___ Material provided

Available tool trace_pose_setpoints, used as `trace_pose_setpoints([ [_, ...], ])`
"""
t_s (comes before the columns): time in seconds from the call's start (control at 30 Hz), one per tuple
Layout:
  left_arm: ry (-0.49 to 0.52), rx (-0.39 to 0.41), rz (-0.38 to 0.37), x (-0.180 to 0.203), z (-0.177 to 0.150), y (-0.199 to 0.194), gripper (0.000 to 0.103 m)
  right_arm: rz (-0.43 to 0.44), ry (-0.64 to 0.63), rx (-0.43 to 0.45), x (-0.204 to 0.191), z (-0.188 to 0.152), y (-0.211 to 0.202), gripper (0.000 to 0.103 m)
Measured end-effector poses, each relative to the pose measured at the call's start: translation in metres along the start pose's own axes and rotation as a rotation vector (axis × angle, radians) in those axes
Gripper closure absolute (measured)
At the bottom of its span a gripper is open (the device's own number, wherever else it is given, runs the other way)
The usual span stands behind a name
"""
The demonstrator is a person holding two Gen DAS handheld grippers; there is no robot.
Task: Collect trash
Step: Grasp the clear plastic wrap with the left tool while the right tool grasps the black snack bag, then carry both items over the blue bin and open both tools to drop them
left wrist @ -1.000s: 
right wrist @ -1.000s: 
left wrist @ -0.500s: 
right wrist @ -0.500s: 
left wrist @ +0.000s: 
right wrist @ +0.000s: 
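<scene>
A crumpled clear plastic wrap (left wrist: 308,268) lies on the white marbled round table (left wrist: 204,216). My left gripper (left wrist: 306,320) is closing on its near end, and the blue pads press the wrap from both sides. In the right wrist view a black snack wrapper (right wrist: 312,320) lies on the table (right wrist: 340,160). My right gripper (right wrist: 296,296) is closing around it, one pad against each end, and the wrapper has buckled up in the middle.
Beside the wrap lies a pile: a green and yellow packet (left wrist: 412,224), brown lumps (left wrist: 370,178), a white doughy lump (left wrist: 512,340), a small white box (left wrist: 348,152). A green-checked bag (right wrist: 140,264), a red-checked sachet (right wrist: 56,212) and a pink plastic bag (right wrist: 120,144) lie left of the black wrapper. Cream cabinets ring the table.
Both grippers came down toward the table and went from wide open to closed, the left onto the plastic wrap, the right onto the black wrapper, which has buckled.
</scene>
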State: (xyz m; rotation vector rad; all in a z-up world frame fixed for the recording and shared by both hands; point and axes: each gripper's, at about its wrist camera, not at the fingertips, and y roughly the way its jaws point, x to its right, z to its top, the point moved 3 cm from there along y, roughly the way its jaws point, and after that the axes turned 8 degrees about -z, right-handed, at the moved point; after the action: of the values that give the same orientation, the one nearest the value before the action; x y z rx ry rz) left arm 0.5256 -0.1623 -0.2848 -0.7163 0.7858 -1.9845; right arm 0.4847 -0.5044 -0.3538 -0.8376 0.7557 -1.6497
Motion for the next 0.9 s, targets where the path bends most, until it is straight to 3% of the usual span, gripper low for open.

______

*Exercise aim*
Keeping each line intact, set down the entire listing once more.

*Completed exercise*
Available tool trace_pose_setpoints, used as `trace_pose_setpoints([ [_, ...], ])`
"""
t_s (comes before the columns): time in seconds from the call's start (control at 30 Hz), one per tuple
Layout:
  left_arm: ry (-0.49 to 0.52), rx (-0.39 to 0.41), rz (-0.38 to 0.37), x (-0.180 to 0.203), z (-0.177 to 0.150), y (-0.199 to 0.194), gripper (0.000 to 0.103 m)
  right_arm: rz (-0.43 to 0.44), ry (-0.64 to 0.63), rx (-0.43 to 0.45), x (-0.204 to 0.191), z (-0.188 to 0.152), y (-0.211 to 0.202), gripper (0.000 to 0.103 m)
Measured end-effector poses, each relative to the pose measured at the call's start: translation in metres along the start pose's own axes and rotation as a rotation vector (axis × angle, radians) in those axes
Gripper closure absolute (measured)
At the bottom of its span a gripper is open (the device's own number, wherever else it is given, runs the other way)
The usual span stands behind a name
"""
The demonstrator is a person holding two Gen DAS handheld grippers; there is no robot.
Task: Collect trash
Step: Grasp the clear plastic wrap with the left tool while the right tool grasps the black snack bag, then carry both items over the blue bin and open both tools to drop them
left wrist @ -1.000s: 
right wrist @ -1.000s: 
left wrist @ -0.500s: 
right wrist @ -0.500s: 
left wrist @ +0.000s: 
right wrist @ +0.000s: 
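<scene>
A crumpled clear plastic wrap (left wrist: 308,268) lies on the white marbled round table (left wrist: 204,216). My left gripper (left wrist: 306,320) is closing on its near end, and the blue pads press the wrap from both sides. In the right wrist view a black snack wrapper (right wrist: 312,320) lies on the table (right wrist: 340,160). My right gripper (right wrist: 296,296) is closing around it, one pad against each end, and the wrapper has buckled up in the middle.
Beside the wrap lies a pile: a green and yellow packet (left wrist: 412,224), brown lumps (left wrist: 370,178), a white doughy lump (left wrist: 512,340), a small white box (left wrist: 348,152). A green-checked bag (right wrist: 140,264), a red-checked sachet (right wrist: 56,212) and a pink plastic bag (right wrist: 120,144) lie left of the black wrapper. Cream cabinets ring the table.
Both grippers came down toward the table and went from wide open to closed, the left onto the plastic wrap, the right onto the black wrapper, which has buckled.
</scene>
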State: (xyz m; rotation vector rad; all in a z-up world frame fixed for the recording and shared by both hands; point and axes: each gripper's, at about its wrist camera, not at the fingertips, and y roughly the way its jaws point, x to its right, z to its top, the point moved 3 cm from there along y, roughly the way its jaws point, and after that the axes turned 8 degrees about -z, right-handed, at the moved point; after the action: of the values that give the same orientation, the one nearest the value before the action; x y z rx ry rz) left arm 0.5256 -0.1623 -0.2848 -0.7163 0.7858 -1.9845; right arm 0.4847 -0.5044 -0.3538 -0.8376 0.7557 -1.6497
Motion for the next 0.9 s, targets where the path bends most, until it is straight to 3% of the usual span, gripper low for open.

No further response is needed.